Factors that increase account longevity :
 - Premium Subscription  -> Increases account lifetime by ~17% 
 - Credit Card Payment ->  Associated with ~9% longer account life — possibly indicating more committed users
- Content Type  TV Shows and Movies ->  6–8% longer lifetime
- Content Downloads per Month -> Slight but significant positive effect on retention.

Factors that shorten account lifetime:
- Support Tickets per Month (to ~5%)
- Genre Preferences (Comedy, Sci-Fi, Fantasy, Drama) -> negatively associated with account longevity (up to 12% shorter time)
- Monthly Charges -> Higher charges slightly increase churn risk.

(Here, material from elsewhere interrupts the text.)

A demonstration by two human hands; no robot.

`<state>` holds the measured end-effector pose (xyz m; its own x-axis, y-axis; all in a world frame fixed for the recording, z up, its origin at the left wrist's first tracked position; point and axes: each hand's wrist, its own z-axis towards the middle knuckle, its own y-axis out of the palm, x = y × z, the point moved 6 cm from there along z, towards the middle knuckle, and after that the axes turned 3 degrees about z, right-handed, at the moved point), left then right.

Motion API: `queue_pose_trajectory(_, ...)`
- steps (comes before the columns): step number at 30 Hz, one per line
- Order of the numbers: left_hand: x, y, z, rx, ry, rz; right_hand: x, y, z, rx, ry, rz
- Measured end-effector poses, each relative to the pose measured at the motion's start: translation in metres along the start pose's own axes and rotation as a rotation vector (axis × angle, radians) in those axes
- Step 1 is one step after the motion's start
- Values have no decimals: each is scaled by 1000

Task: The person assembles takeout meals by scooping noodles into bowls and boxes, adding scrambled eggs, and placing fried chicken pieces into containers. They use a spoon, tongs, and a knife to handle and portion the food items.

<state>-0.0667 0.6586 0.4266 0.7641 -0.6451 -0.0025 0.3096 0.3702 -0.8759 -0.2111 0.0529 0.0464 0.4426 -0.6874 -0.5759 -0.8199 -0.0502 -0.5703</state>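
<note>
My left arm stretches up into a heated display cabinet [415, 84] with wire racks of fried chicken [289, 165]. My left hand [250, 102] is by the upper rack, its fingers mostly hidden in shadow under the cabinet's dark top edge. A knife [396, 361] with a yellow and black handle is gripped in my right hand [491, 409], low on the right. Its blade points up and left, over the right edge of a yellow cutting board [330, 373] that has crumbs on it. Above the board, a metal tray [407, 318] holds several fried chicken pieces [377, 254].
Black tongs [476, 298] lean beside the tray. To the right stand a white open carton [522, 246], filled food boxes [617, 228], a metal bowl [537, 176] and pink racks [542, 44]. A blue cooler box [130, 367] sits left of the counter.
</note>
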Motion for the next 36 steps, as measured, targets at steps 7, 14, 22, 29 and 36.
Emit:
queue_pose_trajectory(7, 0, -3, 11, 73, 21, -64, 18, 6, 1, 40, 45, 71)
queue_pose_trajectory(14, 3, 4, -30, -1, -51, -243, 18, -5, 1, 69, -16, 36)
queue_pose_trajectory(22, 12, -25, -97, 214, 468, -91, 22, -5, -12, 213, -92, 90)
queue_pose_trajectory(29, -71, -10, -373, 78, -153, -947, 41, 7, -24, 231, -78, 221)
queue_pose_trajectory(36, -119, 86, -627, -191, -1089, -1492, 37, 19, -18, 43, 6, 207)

- Watchlist Size: -> A larger watchlist without corresponding viewing activity may indicate disengagement.

To conclude, users with a premium subscription who frequently watch content and use a credit card to pay stay longer. The more problems (tickets) a user has or he prefers comedy/fiction, the higher the risk of churn. Increased activity (views and downloads) lengthens the life span, while expensive pricing and poor user experience shorten it.